Il s’agit de développer à Mayotte une « agriculture qui n’utilise pas de fertilisants ou de traitements issus de la chimie de synthèse », renseigne Bryce Bouvard, coordinateur général de l’Union des coopératives agricoles de Mayotte (UCOOPAM). Le plan d’actions national Ecophyto a ainsi pour objectif « de diminuer de 50 %, d’ici 2025, l’utilisation de ces produits que ce soit en métropole ou dans les départements d’outre-mer », poursuit Loïc Larroche, chef de projet Ecophyto à la Direction de l’Alimentation, de l’Agriculture et de la Forêt de Mayotte. Initialement entré en vigueur en 2014, ce plan revêt plusieurs actions qui se sont progressivement mises en place à l’échelle du territoire.

Parmi elles, l’action de surveillance biologique du territoire. « Un agent est chargé d’observer les cultures pour remplir un bulletin de santé mensuel afin de faire un suivi des maladies et des insectes évoluant sur les parcelles d’exploitation », informe le chef de projet Ecophyto. Autre action: le développement du réseau DEPHY Ferme. Là encore, Loïc Larroche détaille l’approche de ce dispositif : « il s’agit d’assurer un accompagnement de la gestion des méthodes alternatives à l’utilisation des produits phytosanitaires auprès d’agriculteurs ‘test’ ».

Affiche de l’événement

En 2021, onze agriculteurs ont été suivis, une vingtaine de visites individuelles ont été réalisées afin de faire le point sur l’identification des bioagresseurs, la prophylaxie ainsi que le déploiement de mesures de lutte physique, tels que des filets pour réduire les intrusions de certains insectes, et des produits de biocontrôle. Ces produits, selon Ministère de l’Agriculture et de la Souveraineté alimentaire, sont définis comme étant « un ensemble de méthodes de protection des végétaux basé sur l’utilisation de mécanismes naturels ». Ainsi, depuis 2015, le suivi de l’indice de fréquence de traitement pour les agriculteurs ayant rejoint le réseau DEPHY Ferme permet de se rendre compte d’une décroissance de l’utilisation de produits chimiques au profit du développement de produits de biocontrôle.

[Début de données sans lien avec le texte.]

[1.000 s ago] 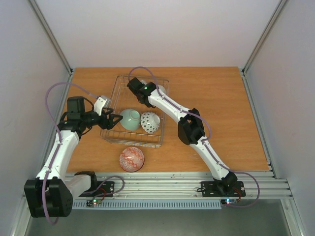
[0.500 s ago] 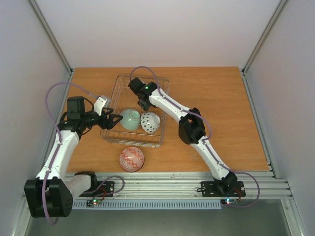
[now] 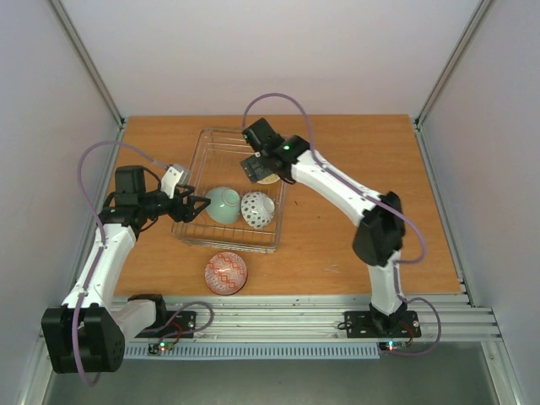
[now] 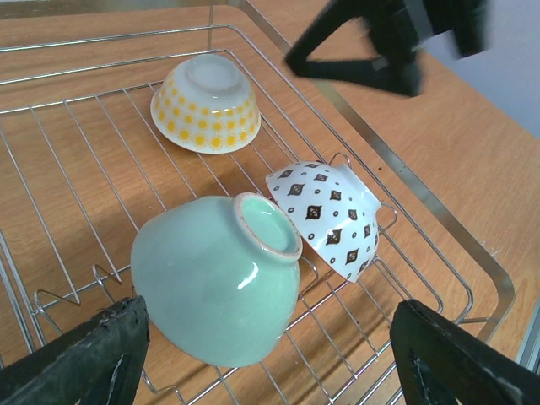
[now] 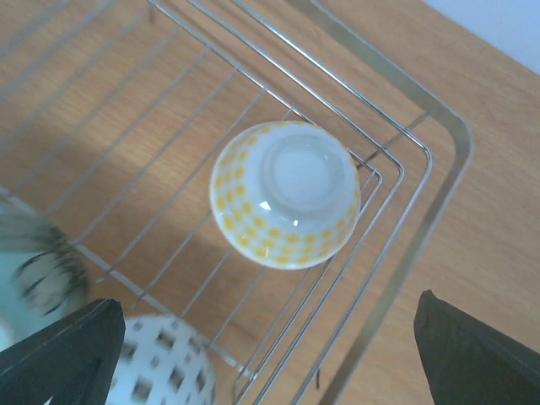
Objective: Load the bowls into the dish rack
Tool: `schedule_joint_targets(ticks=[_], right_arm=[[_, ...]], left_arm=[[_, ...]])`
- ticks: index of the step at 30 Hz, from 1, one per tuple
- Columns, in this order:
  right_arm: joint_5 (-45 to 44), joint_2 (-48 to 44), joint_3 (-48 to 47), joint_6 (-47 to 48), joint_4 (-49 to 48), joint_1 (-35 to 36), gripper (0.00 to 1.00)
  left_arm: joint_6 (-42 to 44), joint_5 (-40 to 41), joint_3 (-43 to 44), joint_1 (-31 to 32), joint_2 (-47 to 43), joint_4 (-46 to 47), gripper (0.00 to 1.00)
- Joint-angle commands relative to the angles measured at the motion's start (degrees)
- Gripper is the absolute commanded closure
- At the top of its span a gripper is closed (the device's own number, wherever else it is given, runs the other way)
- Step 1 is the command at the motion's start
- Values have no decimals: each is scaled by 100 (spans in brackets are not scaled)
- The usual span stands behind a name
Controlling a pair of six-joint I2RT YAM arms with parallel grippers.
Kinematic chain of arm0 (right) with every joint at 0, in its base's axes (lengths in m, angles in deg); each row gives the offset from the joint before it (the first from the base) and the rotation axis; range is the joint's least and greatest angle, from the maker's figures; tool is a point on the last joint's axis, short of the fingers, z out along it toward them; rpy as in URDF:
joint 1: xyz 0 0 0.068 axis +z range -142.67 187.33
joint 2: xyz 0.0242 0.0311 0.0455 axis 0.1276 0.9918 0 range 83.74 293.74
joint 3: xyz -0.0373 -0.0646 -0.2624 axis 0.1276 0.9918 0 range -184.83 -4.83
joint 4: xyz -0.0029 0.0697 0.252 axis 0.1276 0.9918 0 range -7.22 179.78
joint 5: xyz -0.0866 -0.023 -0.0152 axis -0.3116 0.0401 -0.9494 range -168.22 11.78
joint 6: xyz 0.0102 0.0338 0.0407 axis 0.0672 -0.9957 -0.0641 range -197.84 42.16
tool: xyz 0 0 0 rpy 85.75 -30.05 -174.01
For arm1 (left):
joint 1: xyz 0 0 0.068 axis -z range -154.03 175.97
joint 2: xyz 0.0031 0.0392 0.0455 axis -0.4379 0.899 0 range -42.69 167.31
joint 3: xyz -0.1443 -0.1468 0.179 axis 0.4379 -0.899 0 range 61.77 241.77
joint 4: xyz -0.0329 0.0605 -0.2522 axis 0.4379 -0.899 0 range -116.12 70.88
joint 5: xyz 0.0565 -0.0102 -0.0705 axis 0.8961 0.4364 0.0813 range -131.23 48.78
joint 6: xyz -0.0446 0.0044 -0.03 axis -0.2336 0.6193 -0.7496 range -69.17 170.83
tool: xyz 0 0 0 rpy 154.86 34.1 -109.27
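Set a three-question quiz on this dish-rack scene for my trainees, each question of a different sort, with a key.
1. True or false: the red patterned bowl lies inside the dish rack.
2. How many bowls sit in the rack? A one; B three; C five.
3. Fill in: the yellow-dotted bowl rests with its base facing ____.

Key: 1 false, it sits on the table in front of the rack; 2 B; 3 up.

3 bowls in rack, 1 before.
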Motion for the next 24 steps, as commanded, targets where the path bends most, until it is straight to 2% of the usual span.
schedule_joint_targets(ticks=[1,4,8,14,17,24], right_arm=[[924,-1228,1156,-488,-998,-13,7],[1484,-1980,2070,-751,-1322,-7,12],[2201,-2787,3085,-1005,-1565,167,28],[1910,-3261,4013,-1191,-1499,1021,52],[1285,-3199,4119,-1296,-1302,1593,65],[821,-2905,4222,-1522,-1098,2248,68]], left_arm=[[106,-169,-51,-3,-85,106,21],[150,-197,-49,-5,-73,83,21],[149,-194,-58,-5,-51,96,21],[154,-176,-51,-5,-61,94,21],[147,-168,-53,-4,-34,112,21],[149,-181,-50,-5,-85,91,21]])
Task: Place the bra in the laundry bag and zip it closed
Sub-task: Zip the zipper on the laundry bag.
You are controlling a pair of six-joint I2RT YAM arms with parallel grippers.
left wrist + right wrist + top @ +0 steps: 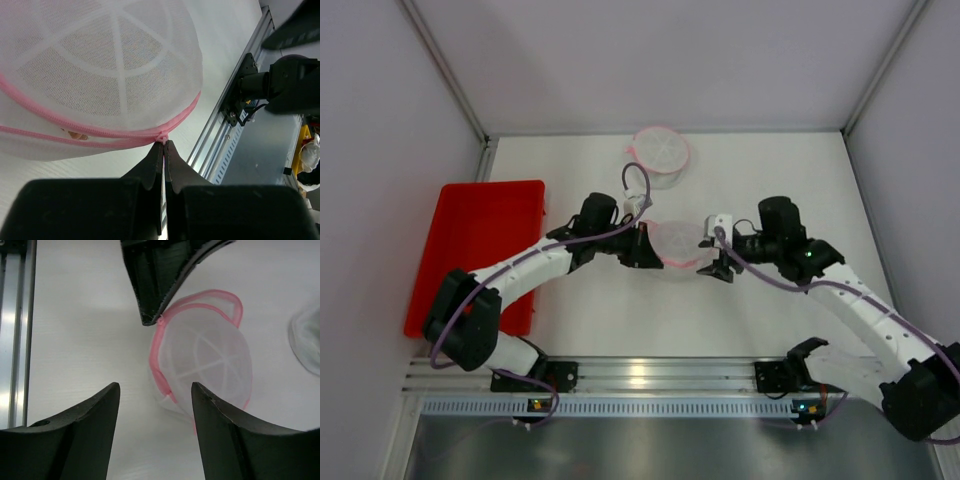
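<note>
white arm links (525, 265) with black joints (465, 320), thin purple cables (647, 188) and dark tapered pincer fingers (85, 435).

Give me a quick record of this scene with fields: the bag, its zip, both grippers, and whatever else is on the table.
laundry bag: white mesh dome with a pink zip, middle of the table
zip state: partly open; the pink edges part beside the zip pull
left gripper: jaws shut on the zip pull
right gripper: jaws open, holding nothing, just off the bag
red tray: left side of the table
second mesh pouch: at the back, apart from the bag
</note>
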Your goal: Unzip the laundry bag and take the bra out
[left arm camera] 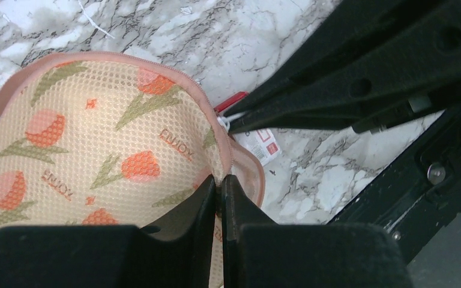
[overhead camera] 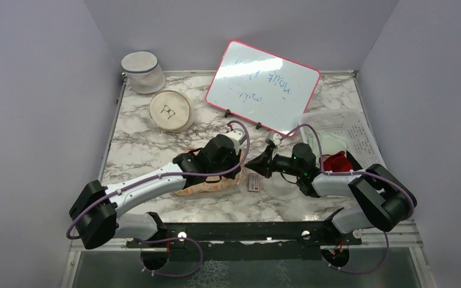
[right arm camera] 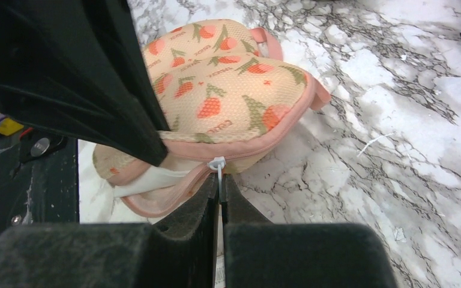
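The laundry bag, cream mesh with pink zipper edging, lies on the marble table between both arms. The bra, peach with red and green print, shows through the mesh, still inside. My left gripper is shut on the bag's mesh edge by the zipper; in the top view it sits over the bag's right end. My right gripper is shut on the white zipper pull; in the top view it meets the left gripper. Left of the pull the zipper gapes, showing white lining.
A small red-and-white label lies beside the bag. A whiteboard leans at the back. A white basket with a red cloth stands at the right. A round cream disc and a mesh cylinder sit back left.
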### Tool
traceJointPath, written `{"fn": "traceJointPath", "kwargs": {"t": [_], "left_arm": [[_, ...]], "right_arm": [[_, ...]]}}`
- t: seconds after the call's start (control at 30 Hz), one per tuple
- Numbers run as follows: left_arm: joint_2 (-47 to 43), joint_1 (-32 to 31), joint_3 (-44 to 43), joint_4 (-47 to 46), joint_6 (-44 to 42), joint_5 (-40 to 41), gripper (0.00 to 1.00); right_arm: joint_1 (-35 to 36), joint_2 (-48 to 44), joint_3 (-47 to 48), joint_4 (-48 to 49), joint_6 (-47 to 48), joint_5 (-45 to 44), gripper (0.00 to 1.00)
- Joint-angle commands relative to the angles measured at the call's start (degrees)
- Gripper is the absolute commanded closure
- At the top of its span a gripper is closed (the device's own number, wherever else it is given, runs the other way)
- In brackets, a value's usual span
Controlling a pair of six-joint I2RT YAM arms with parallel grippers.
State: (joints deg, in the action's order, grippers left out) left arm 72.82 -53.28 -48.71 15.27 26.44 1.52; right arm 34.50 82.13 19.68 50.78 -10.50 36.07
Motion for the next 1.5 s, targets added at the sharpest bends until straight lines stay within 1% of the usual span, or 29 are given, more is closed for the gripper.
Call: {"fn": "traceJointPath", "kwargs": {"t": [0.0, 0.2, 0.33, 0.47, 0.63, 0.73, 0.77, 0.87, 0.97, 1.0, 1.03, 1.07, 1.13, 1.23, 1.3, 1.4, 1.47], "left_arm": [[-4.56, -0.16, 1.32, 0.88, -8.35, -6.0, 1.0], [-5.81, -0.23, 0.62, 3.82, -17.16, -12.1, 1.0], [-5.55, -0.93, -0.11, 4.54, -20.87, -14.83, 1.0], [-4.93, -3.32, -1.34, 4.32, -26.67, -13.63, 1.0], [-0.23, -5.03, -2.0, 4.22, -32.5, -7.17, 1.0], [4.0, -5.16, -0.73, 3.93, -32.23, -2.63, 1.0], [6.38, -5.17, 1.4, 3.39, -28.56, 1.11, 1.0], [5.37, -5.17, 2.62, 3.19, -23.15, 1.73, 1.0], [2.42, -5.17, 3.7, 3.28, -17.84, 2.08, 0.85], [1.36, -5.17, 3.85, 3.28, -16.07, 1.89, 0.76], [0.41, -5.17, 3.75, 3.27, -14.21, 1.57, 0.65], [-0.43, -5.17, 3.59, 3.2, -12.36, 1.17, 0.57], [-1.79, -5.17, 2.91, 2.93, -9.4, 0.15, 0.48], [-3.45, -5.17, 1.99, 0.92, -5.46, -0.46, 0.4], [-3.77, -5.17, 1.13, -0.91, -4.48, -0.13, 0.33], [-1.9, -5.17, -1.7, -0.94, -4.75, 3.2, 0.33], [0.33, -5.17, -3.83, 0.43, -5.26, 6.0, 0.36]], "right_arm": [[-0.01, 0.76, 0.7, 0.43, -1.93, -5.74, 0.99], [-0.32, 0.33, -0.18, 0.4, -2.86, -11.7, 0.99], [-1.24, 0.71, -0.44, 0.46, -3.98, -13.09, 0.99], [-2.74, 2.76, -0.1, 1.07, -5.98, -12.24, 0.99], [-3.94, 3.17, -1.14, 3.94, -7.38, -11.3, 0.99], [-4.0, 1.47, -2.38, 5.11, -6.87, -11.57, 0.99], [-4.0, -0.14, -3.02, 5.14, -5.07, -10.14, 0.99], [-4.0, -1.24, -2.55, 4.38, -2.16, -6.24, 0.99], [-4.07, -1.77, -2.27, 4.2, -1.47, -2.9, 0.99], [-4.01, -1.8, -2.39, 4.82, -1.45, -1.78, 0.99], [-4.0, -1.65, -2.41, 5.36, -1.66, -0.86, 0.99], [-4.0, -1.4, -2.3, 5.91, -1.96, 0.21, 0.99], [-4.0, -0.68, -1.73, 6.1, -2.29, 2.06, 0.99], [-4.0, -0.18, -1.15, 6.21, -2.71, 3.94, 0.99], [-4.0, -0.23, -1.16, 6.62, -2.97, 4.7, 0.99], [-3.99, -0.47, -1.29, 6.81, -3.06, 5.23, 0.99], [-4.0, -0.72, -1.44, 6.85, -3.04, 5.44, 0.99]]}}
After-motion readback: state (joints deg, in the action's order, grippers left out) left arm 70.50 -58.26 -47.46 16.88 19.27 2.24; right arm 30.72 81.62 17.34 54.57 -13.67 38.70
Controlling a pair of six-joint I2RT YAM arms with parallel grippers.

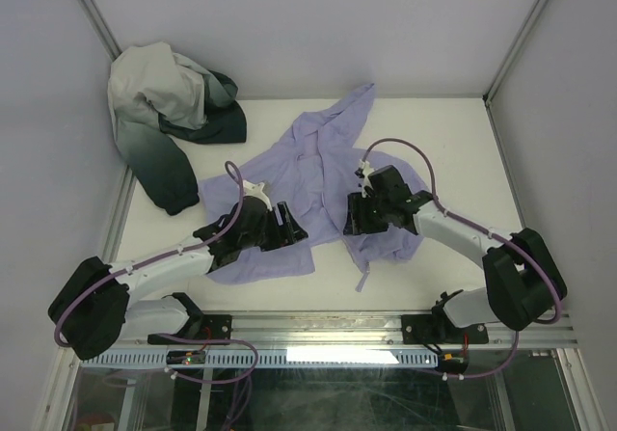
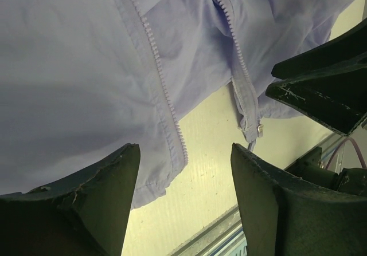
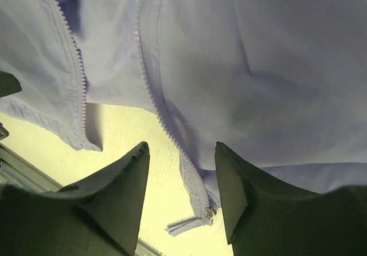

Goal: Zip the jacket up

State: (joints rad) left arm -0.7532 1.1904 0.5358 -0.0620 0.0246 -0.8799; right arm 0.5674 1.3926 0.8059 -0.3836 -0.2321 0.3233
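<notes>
The lavender jacket (image 1: 318, 175) was found spread front-up on the white surface (image 1: 453, 142), open at the front, with its two rows of zipper teeth (image 2: 155, 61) (image 2: 232, 27) lying apart and unjoined. The step in hand was judged to be the approach to the bottom ends of the zipper, with nothing fastened yet. The left hand (image 2: 183, 153) was held released over the hem of one front panel, and the right hand (image 3: 182, 147) was likewise held released, nothing grasped, just above the other row, near its slider (image 3: 210, 213). For the next move, one row's free end would need to be pinched and fed into the slider while the other side was steadied. One jacket, one white-and-green garment (image 1: 169, 113), two hands, two tooth rows and one slider were counted.
</notes>
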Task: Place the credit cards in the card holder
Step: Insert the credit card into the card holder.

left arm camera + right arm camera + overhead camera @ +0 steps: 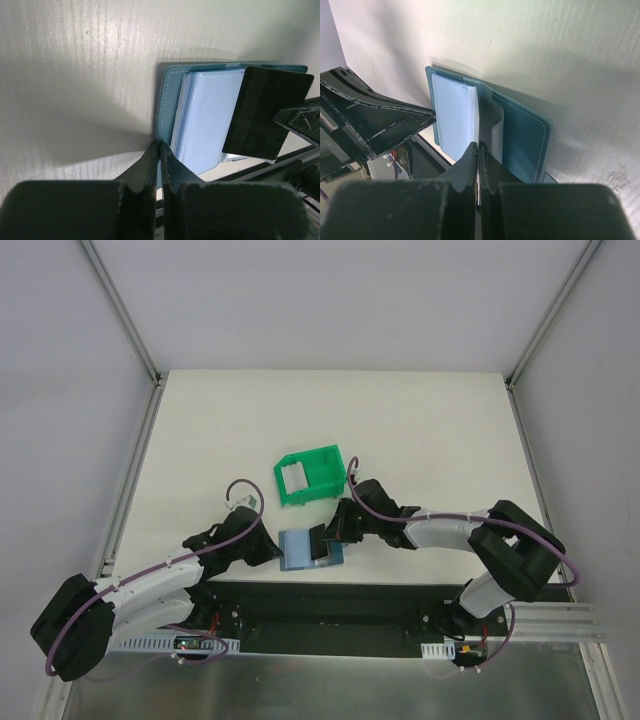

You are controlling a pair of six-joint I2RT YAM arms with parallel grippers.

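Firstly, at the lower left of the top view, the left gripper (272, 548) lies low on the white table (420, 430). Its jaws are pressed together and the tips meet a corner of the teal-blue folding card holder (298, 552); if they really pinch the cover, I cannot tell. The card holder lies open near the middle bottom – pale blue pockets upward. Above it in the frame stands the green plastic bin (322, 468), apart from it. Over the holder's right half a dark, thin rectangular credit card (265, 112) is tilted – the right gripper (478, 150) is clamped on its edge.
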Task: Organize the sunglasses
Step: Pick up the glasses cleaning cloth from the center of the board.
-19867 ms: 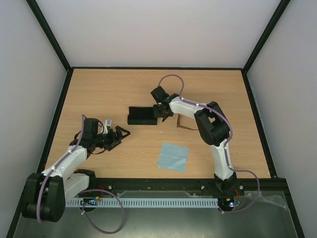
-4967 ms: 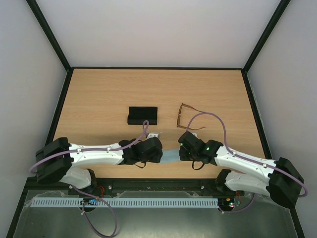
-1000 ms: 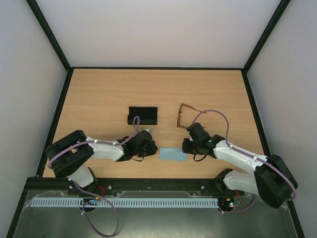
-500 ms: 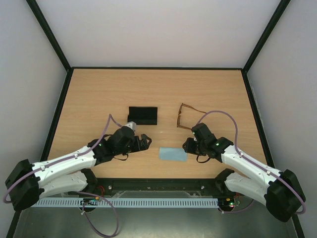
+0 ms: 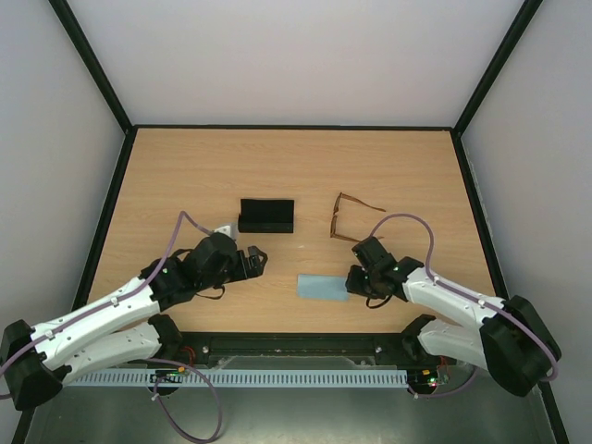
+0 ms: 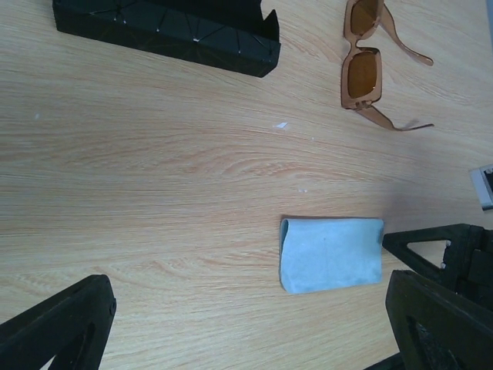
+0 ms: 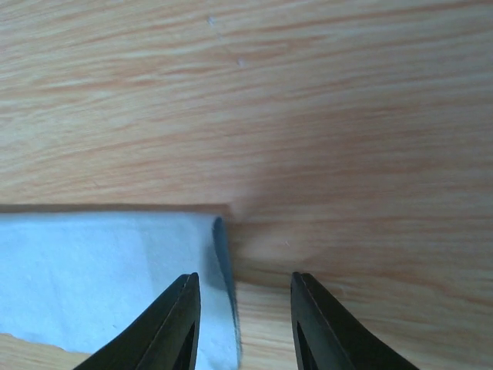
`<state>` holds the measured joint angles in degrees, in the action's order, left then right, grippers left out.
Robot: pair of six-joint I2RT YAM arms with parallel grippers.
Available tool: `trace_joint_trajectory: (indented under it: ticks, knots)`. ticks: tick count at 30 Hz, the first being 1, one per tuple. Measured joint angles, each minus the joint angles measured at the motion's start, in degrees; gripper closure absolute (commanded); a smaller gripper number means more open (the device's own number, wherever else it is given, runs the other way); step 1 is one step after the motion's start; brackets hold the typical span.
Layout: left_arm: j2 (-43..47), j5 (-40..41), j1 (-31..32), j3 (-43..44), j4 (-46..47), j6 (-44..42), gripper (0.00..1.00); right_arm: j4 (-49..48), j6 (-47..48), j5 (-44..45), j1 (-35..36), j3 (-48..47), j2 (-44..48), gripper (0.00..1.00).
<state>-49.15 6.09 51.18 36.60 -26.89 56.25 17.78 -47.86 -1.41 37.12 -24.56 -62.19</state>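
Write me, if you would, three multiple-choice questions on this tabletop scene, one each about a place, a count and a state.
1. Where do the thin brown amber-tinted sunglasses lie relative to the black oblong case?
A. Beside it, apart from it
B. Inside it
C. On top of it

2. How many loose objects lie on the wooden table?
A. Two
B. Three
C. Five

3. What state is the left gripper in?
A. Shut on the case
B. Shut on the sunglasses
C. Open, holding nothing

Answers:
1 A, since bare wood shows between the two.
2 B, since there are only the case, the sunglasses and a folded light blue cloth.
3 C, since the left wrist view shows its fingers wide apart with nothing between them.
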Motion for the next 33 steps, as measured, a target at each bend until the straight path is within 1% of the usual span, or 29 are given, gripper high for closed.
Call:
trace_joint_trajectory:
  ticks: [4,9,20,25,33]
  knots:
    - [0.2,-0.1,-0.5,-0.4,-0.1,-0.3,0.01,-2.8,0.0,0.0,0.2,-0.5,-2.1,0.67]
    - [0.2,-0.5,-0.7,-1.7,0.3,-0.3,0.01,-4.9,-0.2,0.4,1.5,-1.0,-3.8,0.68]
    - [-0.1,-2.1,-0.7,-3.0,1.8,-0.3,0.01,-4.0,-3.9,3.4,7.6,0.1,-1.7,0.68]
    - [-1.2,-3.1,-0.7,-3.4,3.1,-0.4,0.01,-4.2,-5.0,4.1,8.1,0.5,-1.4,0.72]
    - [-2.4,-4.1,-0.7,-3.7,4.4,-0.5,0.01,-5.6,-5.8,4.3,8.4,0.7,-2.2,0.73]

Des freins au développement de la filière bio subsistent

Dans ce contexte de développement d’une agriculture durable et soutenable respectueuse des écosystèmes, la structuration de la filière bio relève de la nécessité. « Les agriculteurs accompagnés vers la certification Bio sont au nombre de treize », renseigne David Vancauteren de l’Établissement public foncier et d’aménagement de Mayotte.

Un chiffre faible s’expliquant par le délai nécessaire avant l’obtention du sésame, plusieurs années sont parfois nécessaires pour y parvenir, mais aussi de l’absence de l’organisme certificateur à Mayotte constituant, selon David Vancauteren, « un des freins au développement » du bio sur l’île.

Le lycée agricole de Coconi

Or, rappelle Bryce Bouvard, coordinateur général de l’UCOOPAM : « un produit est bio à partir du moment où il est certifié par un organisme certificateur ». Loïc Larroche abonde : « l’agriculteur s’engage dans un cahier des charges précis ». Une démarche garantissant la qualité du produit vendu aux consommateurs. Sans cette étape, impossible de vendre une production estampillée bio d’autant que des contrôles périodiques sont réalisés afin de confirmer ou infirmer la certification auprès des agriculteurs.

Assurer le débouché de la production, un autre défi

Autres difficultés rencontrées par les professionnels franchissant la démarche du bio, « la complexité d’avoir des semences bio à Mayotte », note Boto Attoumani, agriculteur en cours de certification. A ce titre, Asani Boinadi agriculteur certifié, précise qu’il « faut les faire venir de métropole ». Ces semences ne sont pas forcément adaptées au climat spécifique de Mayotte favorable au développement de certaines maladies. Néanmoins tient-il à ajouter : « la certification est un moyen de valoriser nos terres ». Cette valorisation est intrinsèquement liée à la mise à disposition des professionnels d’outils assurant la préservation et la commercialisation de leurs productions, tels que des marchés couverts, garantissant ainsi un débouché aux agriculteurs et la sécurité pour les consommateurs.